梁赛珍道:“我们姐妹知道因为唐季珊的事,我们几乎将上海滩的电影同仁都得罪尽了。想来想去,只有余先生和电影界的同仁瓜葛较少,或许能让我们姐妹有出演角色的机会。”
“再说,对于日本人,我们也是很讨厌的。昨天我们姐妹听余先生唱的精忠报国,激动的难以自抑!所以,今天一早便来拜见余先生,希望余先生给我们姐妹安排一个角色,只要能出演岳飞精忠报国,我们姐妹甚至可以不要报酬!”
其实,在余生看来,阮玲玉的死,跟眼前的这几个女子并没有太多关系。除了伪造遗书的梁赛珊实在难以原谅以外,梁家的其他几个姐妹,跟阮玲玉半毛钱关系都没有。

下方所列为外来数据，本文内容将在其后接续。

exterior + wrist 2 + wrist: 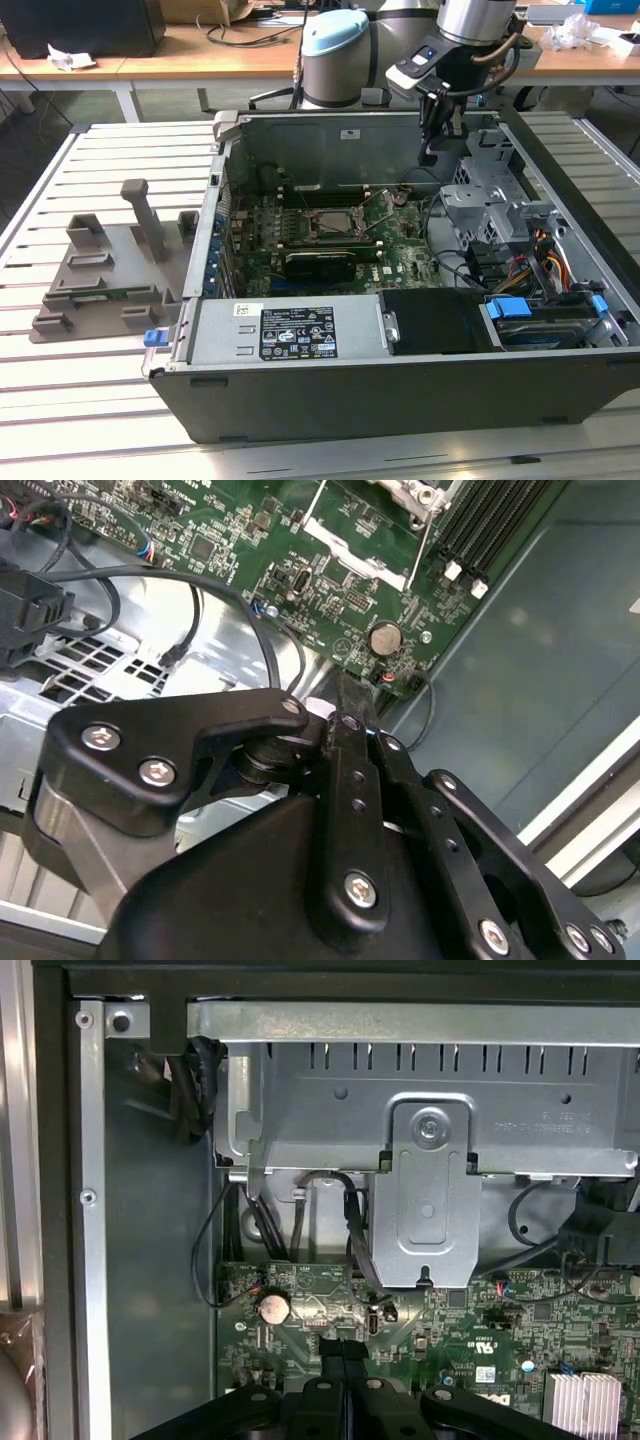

更遑论为其自杀负责了!
所以,余生还是决定给她们一个机会:“这件事情我没法决定,几位梁小姐,你们的事情实在牵扯太大。甚至关乎这部电影的生死存亡,我要打个电话问一下才能决定!”
“余先生要打给谁?”
“打给卜万苍老哥,让他帮忙问问金焰、孙瑜、费穆、郑君里、吴永刚、蔡楚生、黎民伟这些人,到底是什么意思!如果有结果,我会通知几位来试镜的。”
出乎余生的意料之外,这些余生没见过的电影大腕很痛快的给了卜万苍回复。统一的意见就是:“选哪个演员演什么角色原本就是导演的权力,外人无权决定,只是阿阮死的可怜。”
看来,除了梁赛珊,梁氏姐妹其余三个还是可以给余大导演当免费劳力的。
男演员也选好了,夜无光带来的七个同龄少年都看起来健康强壮,虽然算不上英俊,但比大多数面黄肌瘦的难民好多了。而且看起来,这几个少年之间的感情确实很好,至少夜无光这个非常爱干净的少年可以非常平静的和另一个刚用手扣完脚的少年分享同一块满头,并面不改色。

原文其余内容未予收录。